Keep only the lines from the top of the listing through the one with "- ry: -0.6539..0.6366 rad", and reproduce them unaltered.

- - - -

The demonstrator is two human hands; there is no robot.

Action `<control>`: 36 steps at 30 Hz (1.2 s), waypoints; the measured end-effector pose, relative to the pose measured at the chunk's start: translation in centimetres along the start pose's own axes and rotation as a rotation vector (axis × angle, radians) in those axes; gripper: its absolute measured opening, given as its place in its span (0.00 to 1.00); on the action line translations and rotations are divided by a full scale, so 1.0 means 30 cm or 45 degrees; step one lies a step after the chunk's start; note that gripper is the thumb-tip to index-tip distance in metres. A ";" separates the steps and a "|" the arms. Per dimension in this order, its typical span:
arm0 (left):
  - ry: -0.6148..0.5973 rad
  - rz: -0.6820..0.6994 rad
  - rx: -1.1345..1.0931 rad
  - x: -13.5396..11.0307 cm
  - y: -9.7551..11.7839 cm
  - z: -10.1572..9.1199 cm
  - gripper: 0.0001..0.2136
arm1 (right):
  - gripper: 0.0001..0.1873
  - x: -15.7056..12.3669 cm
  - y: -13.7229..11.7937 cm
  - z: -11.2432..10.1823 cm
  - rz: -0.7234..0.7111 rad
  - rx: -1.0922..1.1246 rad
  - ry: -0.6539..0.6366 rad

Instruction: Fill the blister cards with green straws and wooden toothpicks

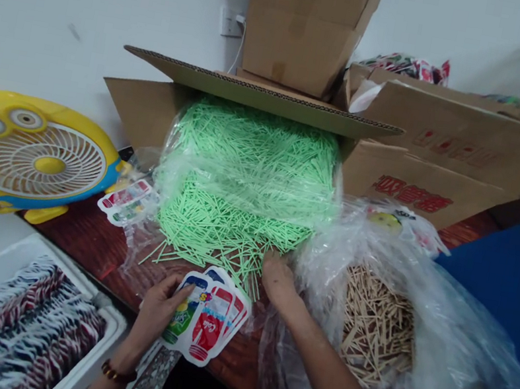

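My left hand [161, 303] grips a small fan of flat, bottle-shaped packets [208, 331] at their left edge, thumb on top. They are printed with a red cola bottle and a green bottle, with white borders. My right hand [279, 280] is at the front right edge of a heap of thin green straws [236, 217], its fingers curled down among them. Those fingertips are hidden, so what they pinch is unclear. The straws spill from a clear plastic bag lying in an open cardboard box [257, 95] onto the dark wooden table [93, 252].
A yellow cartoon fan [44, 163] stands at the left, near more printed packets [126, 201]. Below it, a white foam box [102, 331] holds rows of packets. Brown sticks [377, 329] lie in a clear bag at the right. Cardboard boxes [302, 27] stand behind.
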State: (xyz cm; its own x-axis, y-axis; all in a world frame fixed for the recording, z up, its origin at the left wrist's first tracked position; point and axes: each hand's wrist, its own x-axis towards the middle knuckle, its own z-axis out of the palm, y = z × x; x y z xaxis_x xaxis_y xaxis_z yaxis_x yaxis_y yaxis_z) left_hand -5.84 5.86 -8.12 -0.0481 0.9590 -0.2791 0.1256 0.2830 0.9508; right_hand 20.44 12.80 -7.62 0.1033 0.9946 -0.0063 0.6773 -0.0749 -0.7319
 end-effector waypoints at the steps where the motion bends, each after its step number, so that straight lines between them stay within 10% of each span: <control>1: 0.010 -0.002 0.013 -0.001 0.002 0.001 0.13 | 0.12 0.007 0.007 -0.005 0.007 0.043 -0.003; 20: 0.016 -0.208 -0.310 -0.013 0.064 -0.024 0.14 | 0.12 -0.109 0.033 -0.012 0.091 1.030 0.079; 26: -0.220 -0.230 -0.219 -0.068 0.190 0.063 0.11 | 0.16 -0.151 -0.080 -0.107 0.152 1.361 -0.237; 32: -0.423 -0.204 -0.172 -0.067 0.241 0.176 0.10 | 0.11 -0.229 -0.176 -0.202 -0.045 0.900 -0.466; 36: -0.493 -0.096 -0.115 -0.078 0.254 0.185 0.10 | 0.10 -0.245 -0.187 -0.229 -0.002 1.017 -0.328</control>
State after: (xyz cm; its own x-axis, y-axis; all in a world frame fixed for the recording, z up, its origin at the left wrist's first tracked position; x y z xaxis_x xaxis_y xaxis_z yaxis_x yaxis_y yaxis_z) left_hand 0.73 5.83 -0.96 0.3250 0.8736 -0.3622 0.0475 0.3675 0.9288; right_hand 20.88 5.41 1.21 -0.1329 0.9871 -0.0890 -0.0524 -0.0967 -0.9939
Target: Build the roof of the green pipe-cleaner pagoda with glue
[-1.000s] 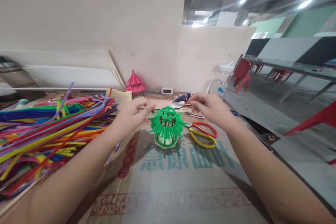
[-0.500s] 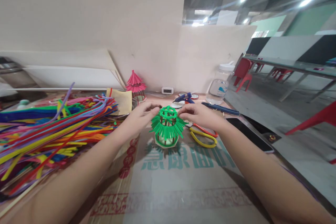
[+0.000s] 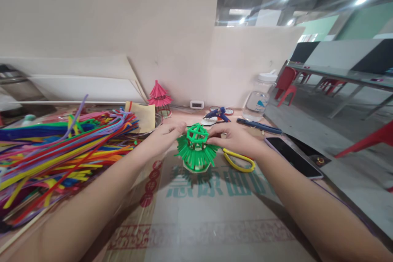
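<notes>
Right hand (image 3: 239, 140) seemingly grips green model (image 3: 196, 153) over tabletop (image 3: 190, 213), chairs (image 3: 286, 84) beyond

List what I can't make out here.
All in the head view:
Yellow-handled scissors: second handle hidden by the right hand.
Clock: display too small to read.
Nearest red chair: cut off by the right edge.
Left hand: blur hides whether it touches the green model.
</notes>
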Motion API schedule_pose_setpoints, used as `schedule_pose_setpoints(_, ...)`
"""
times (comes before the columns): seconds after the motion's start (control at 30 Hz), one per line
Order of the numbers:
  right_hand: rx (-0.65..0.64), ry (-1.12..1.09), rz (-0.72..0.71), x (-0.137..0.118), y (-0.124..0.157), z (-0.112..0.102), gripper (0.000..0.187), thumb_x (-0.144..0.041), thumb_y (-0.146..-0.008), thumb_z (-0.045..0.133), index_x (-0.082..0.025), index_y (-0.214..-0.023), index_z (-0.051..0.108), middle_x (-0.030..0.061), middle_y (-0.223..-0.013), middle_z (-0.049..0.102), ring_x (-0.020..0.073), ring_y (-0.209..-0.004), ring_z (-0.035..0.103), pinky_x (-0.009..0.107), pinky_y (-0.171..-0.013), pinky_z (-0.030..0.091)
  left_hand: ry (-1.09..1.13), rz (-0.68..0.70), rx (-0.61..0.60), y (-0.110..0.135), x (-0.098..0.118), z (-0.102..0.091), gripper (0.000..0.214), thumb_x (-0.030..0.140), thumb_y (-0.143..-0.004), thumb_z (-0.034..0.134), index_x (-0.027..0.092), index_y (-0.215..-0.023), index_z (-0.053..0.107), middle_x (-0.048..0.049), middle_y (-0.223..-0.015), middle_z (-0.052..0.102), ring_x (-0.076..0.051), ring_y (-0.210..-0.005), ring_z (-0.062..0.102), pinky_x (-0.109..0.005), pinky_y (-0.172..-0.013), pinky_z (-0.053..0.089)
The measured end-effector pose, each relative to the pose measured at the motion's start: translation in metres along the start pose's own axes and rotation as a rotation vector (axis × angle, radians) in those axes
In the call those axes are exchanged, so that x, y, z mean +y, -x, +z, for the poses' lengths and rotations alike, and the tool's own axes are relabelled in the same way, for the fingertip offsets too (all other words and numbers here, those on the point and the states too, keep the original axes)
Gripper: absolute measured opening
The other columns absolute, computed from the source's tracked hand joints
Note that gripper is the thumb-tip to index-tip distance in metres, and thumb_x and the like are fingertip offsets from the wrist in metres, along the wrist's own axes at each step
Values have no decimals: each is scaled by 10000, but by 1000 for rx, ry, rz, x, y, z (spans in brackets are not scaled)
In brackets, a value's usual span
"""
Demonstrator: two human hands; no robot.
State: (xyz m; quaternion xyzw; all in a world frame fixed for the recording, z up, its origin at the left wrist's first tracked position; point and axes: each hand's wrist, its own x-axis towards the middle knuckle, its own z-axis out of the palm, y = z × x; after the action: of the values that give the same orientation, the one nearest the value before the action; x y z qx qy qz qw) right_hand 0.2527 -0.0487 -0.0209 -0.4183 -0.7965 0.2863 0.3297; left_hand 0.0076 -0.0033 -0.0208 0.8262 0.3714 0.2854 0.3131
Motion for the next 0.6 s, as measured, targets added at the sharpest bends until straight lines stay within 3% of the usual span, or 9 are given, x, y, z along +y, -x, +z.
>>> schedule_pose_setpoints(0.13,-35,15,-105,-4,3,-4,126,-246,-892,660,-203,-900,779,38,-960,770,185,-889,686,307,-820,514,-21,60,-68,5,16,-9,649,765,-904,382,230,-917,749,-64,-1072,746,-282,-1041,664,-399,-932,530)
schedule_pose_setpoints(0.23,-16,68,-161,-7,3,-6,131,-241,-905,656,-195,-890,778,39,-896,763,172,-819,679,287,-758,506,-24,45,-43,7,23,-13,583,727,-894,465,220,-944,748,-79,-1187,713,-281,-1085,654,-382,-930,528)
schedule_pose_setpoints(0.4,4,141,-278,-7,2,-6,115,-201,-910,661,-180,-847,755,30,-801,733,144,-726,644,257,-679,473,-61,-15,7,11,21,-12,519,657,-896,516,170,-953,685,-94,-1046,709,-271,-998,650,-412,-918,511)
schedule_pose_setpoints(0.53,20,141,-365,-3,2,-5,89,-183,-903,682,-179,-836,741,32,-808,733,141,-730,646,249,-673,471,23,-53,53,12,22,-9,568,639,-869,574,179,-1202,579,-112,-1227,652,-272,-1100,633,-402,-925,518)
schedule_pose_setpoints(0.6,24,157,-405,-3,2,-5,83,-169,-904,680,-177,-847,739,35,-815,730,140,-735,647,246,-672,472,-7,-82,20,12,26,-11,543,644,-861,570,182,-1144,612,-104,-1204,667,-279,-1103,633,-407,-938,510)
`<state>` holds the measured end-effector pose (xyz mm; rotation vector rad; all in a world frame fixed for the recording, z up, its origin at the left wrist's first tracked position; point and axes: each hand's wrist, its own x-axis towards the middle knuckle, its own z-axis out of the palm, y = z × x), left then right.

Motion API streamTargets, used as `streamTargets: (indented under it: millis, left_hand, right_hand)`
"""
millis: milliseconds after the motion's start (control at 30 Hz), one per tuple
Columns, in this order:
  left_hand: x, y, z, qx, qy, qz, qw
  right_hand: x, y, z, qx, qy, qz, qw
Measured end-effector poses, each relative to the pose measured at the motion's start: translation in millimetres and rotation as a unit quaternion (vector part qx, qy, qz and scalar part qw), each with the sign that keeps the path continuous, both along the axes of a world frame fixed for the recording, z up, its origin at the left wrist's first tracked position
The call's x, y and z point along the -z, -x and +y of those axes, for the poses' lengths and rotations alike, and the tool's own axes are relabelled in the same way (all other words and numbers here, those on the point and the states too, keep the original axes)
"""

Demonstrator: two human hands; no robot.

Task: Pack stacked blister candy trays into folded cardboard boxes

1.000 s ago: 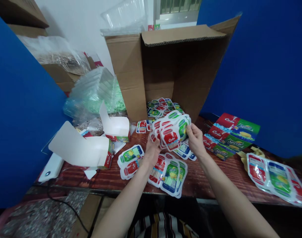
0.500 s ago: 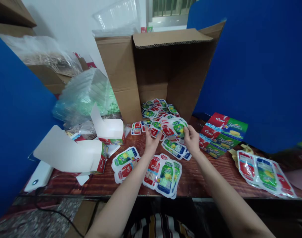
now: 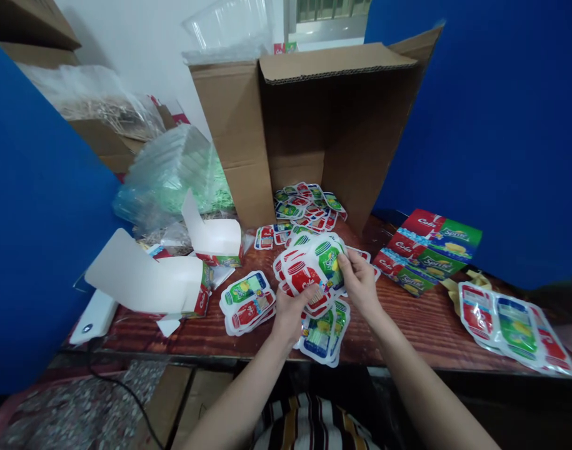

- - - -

* [Exercise solution]
The demonstrator is two human hands; there is no robot.

Action `<control>`: 36 steps at 30 Hz (1.2 s), waypoints; the measured end-effector pose, relative to the pose measured at the chunk's start: translation in centimetres along the start pose's own axes and rotation as a rotation vector (axis × angle, radians) in those axes; gripper: its absolute measured opening, given as its place in its span (0.00 to 1.00); on the action line translations and rotations are divided by a full scale, so 1.0 means 30 cm or 45 degrees; step one lies a step after the chunk's start; note that gripper is the thumb-tip to index-tip distance in metres. A ";" separates the steps and a "|" the arms. Per dimension in this order, its typical span:
arm0 (left):
  - ry: -0.6148..0.5973 rad
  - rz: -0.6820..0.6994 rad
  - rx: -1.1345..1.0931 rad
  - x: -13.5396..11.0307 cm
  - y: -9.7551..11.7839 cm
  - z: -10.1572..9.1199 cm
  - gripper: 0.0001..0.2136
arm1 (right):
  - gripper: 0.0001..0.1873
  - x: -15.7056..12.3669 cm
  - y: -13.7229..11.7937 cm
  - z: -11.2432..10.1823 cm
  - rz: -0.7234..0.7111 rad
  - rx: -1.0922..1.1246 rad
  - ry: -0.6539..0.6366 rad

No additional work is needed on this exercise.